Все танцы оставил я, кроме тупых, припадочных и истерических, кабацкие, не кабацкие — не все ли равно — вольные. Все песни оставил я — по штуке и шутке от народа… Из русских я оставил гениальные «Валенки» и голос Руслановой, из одесских «Зануда Манька», из греческих — «Сиртаки», из негритянских — голос Глории Гейнер, не знаю, как называется песня, — передавали по «Маяку» 3 июля утром — число я запомнил потому, что в этот момент услышал, как медленно, со ржавым скрипом, распространяя зловоние, рушится Апокалипсис со своей камарильей, которая вздумала пошутить над жизнью. Я не знал, откуда я это знал, но я всегда знал.

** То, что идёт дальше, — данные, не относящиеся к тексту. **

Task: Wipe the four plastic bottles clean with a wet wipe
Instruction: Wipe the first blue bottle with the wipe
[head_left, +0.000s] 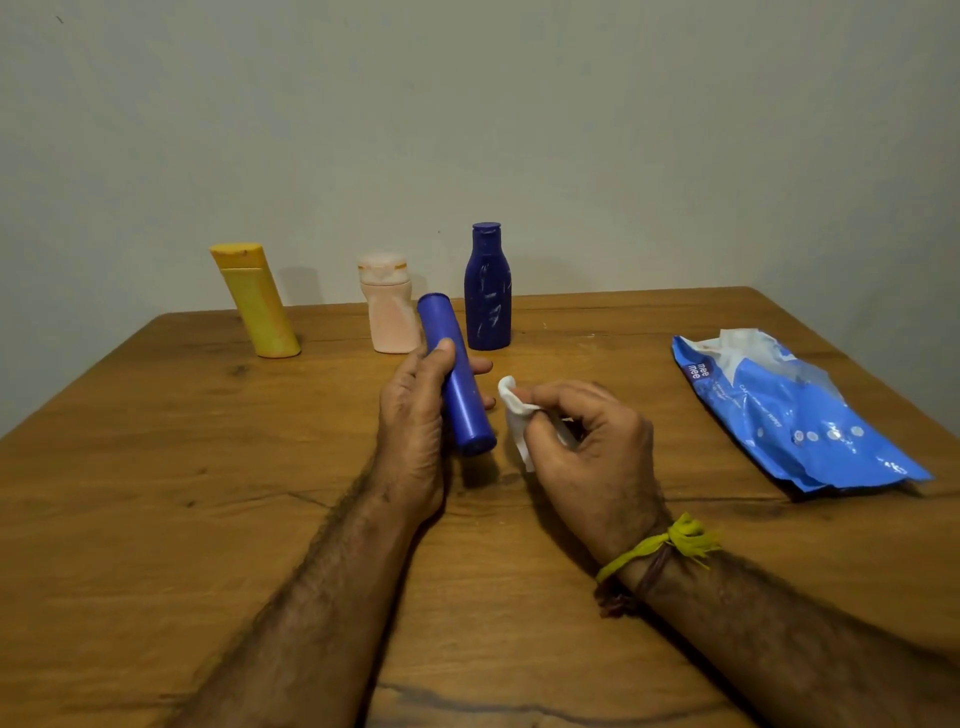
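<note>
Read "mee mee", upside down, in a dark patch on the blue wipes pack (795, 415) near the table's (156, 467) right edge. Smaller print below it stayed too blurred. Found no legible labels elsewhere.

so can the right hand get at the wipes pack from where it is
Probably yes. The wipes pack lies on the table to the right of the right hand, with bare wood between them. But its fingers already pinch a wet wipe, so grasping would be awkward.

Left hand (415, 415) grips blue bottle (457, 374) (right hand (587, 441) pinches wipe (514, 410)).
</note>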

Родилось… третье тысячелетие. Тупые ангелы с воблиными глазами влипли в стены, и я безмятежно рисовал нимбы над их головами. Анархисты, леваки, экстремисты, куцые черти из «красных бригад», бандерши, хиппесные воровки и мафиози забились в щели, в помойки, в колбы, и я уронил их на дно морей в нержавеющих банках из-под пива. По улицам, бесшумно вываливаясь из трех вокзалов, шли люди, реальные и выдуманные. Земля тряслась под ногами Пантагрюэля, Панург играл на свирели Пана, а монах, любимый брат мой Жак, смеялся, неистовый работник Балда трепал черта, Санчо Панса плясал шотландскую джигу, великий Швейк спорил с Гашеком об орангутангах, а сам Гашек изображал немца-колониста, идиота от рожденья, Громобоев щелкал подтяжками, и неслась по асфальту, летела босиком Минога — песенка тростника.